Idrante via Vittorio Emanuele 1280x720

SCIACCA. Uno dei pochi idranti rimasti in città, in corso Vittorio Emanuele, è rimasto vittima della procedura “restrittiva” che va di moda a Sciacca: rimanere transennato. Quell’idrante non è superfluo e ora spieghiamo il perchè. Intanto, risente di un cedimento della base, nella foto è chiaro come un intervento minimo eliminerebbe il pericolo. Però, si preferisce sempre il rimedio della transenna.

Ripristinare quell’idrante diventa utile. Lo diventa perché diventa una risorsa di approvvigionamento idrico per i Vigili del Fuoco. Essendo in centro storico, in caso di incendi diventerebbe una preziosa risorsa idrica per i pompieri che eviterebbero di ricorrere al punto idrico della Sitas. Non è, certo, oggetto di museo, o qualcosa che ricorda i tempi che furono.

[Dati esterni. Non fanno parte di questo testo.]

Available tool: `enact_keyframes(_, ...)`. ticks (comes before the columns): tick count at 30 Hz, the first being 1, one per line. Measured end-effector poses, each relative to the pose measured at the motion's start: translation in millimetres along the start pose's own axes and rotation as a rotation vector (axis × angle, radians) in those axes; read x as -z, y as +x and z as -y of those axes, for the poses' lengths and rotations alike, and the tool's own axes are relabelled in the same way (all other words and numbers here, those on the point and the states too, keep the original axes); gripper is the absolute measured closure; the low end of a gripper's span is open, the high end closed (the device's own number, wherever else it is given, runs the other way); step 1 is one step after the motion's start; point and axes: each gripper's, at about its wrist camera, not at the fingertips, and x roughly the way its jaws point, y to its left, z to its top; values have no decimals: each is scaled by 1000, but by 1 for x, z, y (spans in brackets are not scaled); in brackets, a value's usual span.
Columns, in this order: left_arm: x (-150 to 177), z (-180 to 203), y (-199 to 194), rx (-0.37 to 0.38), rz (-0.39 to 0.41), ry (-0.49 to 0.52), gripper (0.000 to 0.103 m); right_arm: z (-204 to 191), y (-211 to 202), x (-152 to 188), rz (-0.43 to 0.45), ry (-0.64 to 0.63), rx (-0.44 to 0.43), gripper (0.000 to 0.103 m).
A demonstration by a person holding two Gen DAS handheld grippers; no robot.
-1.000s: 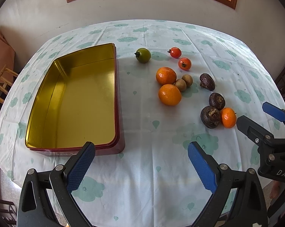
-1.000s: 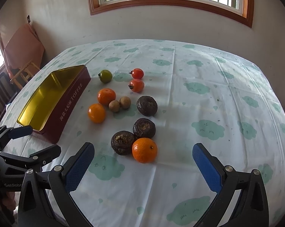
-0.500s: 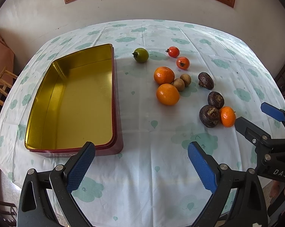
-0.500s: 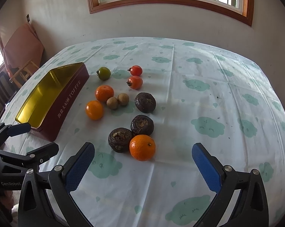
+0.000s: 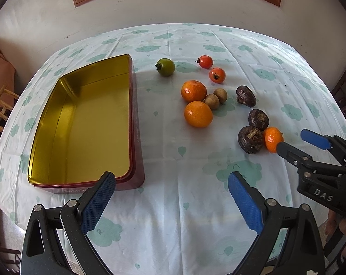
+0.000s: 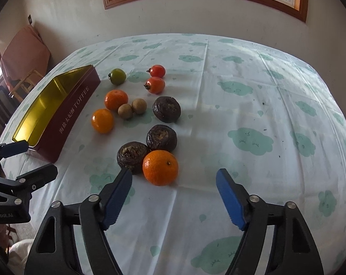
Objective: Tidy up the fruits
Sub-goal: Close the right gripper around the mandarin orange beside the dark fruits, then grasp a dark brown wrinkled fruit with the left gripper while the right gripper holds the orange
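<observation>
Daylight from a wood-framed window falls on a round table under a white cloth [image 6: 253, 87] printed with green clouds, and we find every fruit lying on it, none in the gold-lined tin [image 5: 85, 123] at the left. The right gripper [image 6: 173, 197] has just been closing to a middling gap with nothing between its pads; the nearest orange [image 6: 160, 167] sits just ahead of the tips, touching two dark wrinkled fruits [image 6: 132, 157]. The left gripper [image 5: 171, 200] hangs wide apart and empty just before the near end of the tin. We judge the chief risk to be the inner finger striking the dark fruit beside the orange, as the gap there is nil; a push could roll the orange or its neighbours across the cloth. A narrowed jaw may also ride over the orange instead of straddling it. The tin's maroon side reads "TOFFEE" after a line of Chinese characters; the right gripper's body shows "DAS", and the left's shows a part-cut word ending "Robot.AI".
</observation>
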Motion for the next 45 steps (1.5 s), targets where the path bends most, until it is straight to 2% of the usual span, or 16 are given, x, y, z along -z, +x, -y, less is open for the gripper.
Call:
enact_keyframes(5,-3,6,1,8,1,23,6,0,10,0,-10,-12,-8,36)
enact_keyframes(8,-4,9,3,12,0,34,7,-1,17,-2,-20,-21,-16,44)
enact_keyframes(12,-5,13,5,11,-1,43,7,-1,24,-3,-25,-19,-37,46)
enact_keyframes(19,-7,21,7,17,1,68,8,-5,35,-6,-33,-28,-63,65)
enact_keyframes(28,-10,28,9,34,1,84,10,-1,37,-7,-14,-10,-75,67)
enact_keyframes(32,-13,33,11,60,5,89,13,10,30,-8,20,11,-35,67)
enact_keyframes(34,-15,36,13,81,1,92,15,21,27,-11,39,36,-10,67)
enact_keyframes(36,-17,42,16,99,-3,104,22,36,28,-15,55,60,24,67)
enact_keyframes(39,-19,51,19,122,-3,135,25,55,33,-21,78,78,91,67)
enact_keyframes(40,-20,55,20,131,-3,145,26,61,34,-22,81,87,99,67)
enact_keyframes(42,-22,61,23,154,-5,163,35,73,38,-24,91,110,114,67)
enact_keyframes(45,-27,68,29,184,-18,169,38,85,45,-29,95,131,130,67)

Quell’idrante è ancora utile. Allora è necessario non solo un intervento di ripristino e consolidamento del suo basamento, ma è necessario ricollegarlo alla rete idrica che passa al suo lato. E’ un problema che interessa la Protezione Civile locale e in essa, nel suo impegno professionale profuso e noto alla città  riponiamo fiducia.

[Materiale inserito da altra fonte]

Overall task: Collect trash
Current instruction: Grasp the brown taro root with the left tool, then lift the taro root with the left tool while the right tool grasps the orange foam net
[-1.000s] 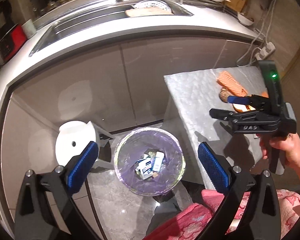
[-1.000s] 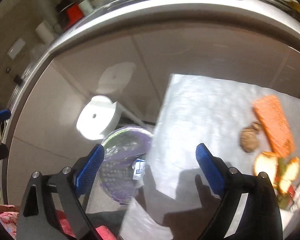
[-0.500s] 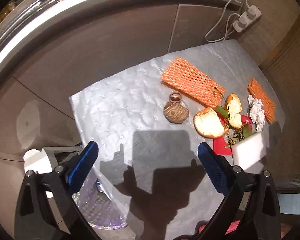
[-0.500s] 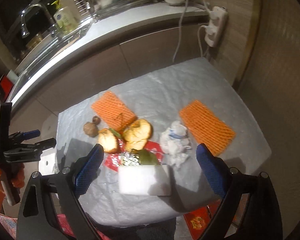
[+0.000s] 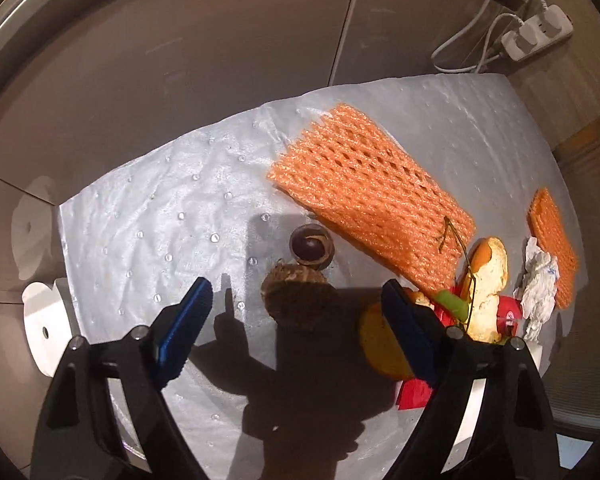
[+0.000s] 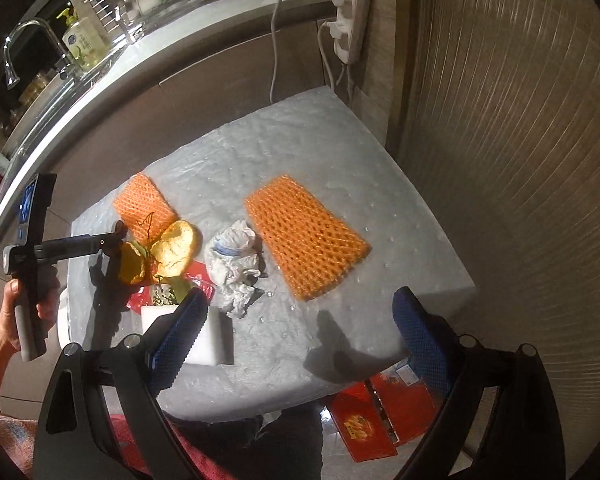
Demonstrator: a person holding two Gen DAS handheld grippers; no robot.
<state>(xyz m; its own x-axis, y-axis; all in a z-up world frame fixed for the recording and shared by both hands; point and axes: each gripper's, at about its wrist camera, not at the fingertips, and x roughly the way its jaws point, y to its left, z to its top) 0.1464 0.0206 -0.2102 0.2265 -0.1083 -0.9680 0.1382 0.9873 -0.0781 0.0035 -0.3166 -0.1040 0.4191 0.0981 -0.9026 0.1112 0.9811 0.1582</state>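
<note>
Left gripper [image 5: 296, 320], spread though just narrowing, straddles the brown husk [image 5: 300, 300] without touching. Right gripper [image 6: 300, 320] gapes empty over bare table [image 6: 340, 152] nearest its front edge. Beyond: crumpled tissue [image 6: 234, 258], then orange mesh [image 6: 306, 236].

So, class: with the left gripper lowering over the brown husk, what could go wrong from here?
1. The left gripper, its jaws just narrowed but open, brackets the brown husk; the round chestnut beside it could get knocked and roll.
2. The right pad overlaps the orange peel and may catch it.
</note>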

E’ interesse della Protezione Civile mettere in funzione tutto ciò che serve non solo a prevenire pericoli, ma aiutare i soccorsi. Nella fattispecie, i Vigili del Fuoco. La domanda che ci poniamo è: “Ci vorranno anni per sistemare un problema facile facile?”

Per la cronaca, è da due settimane che è stato transennato.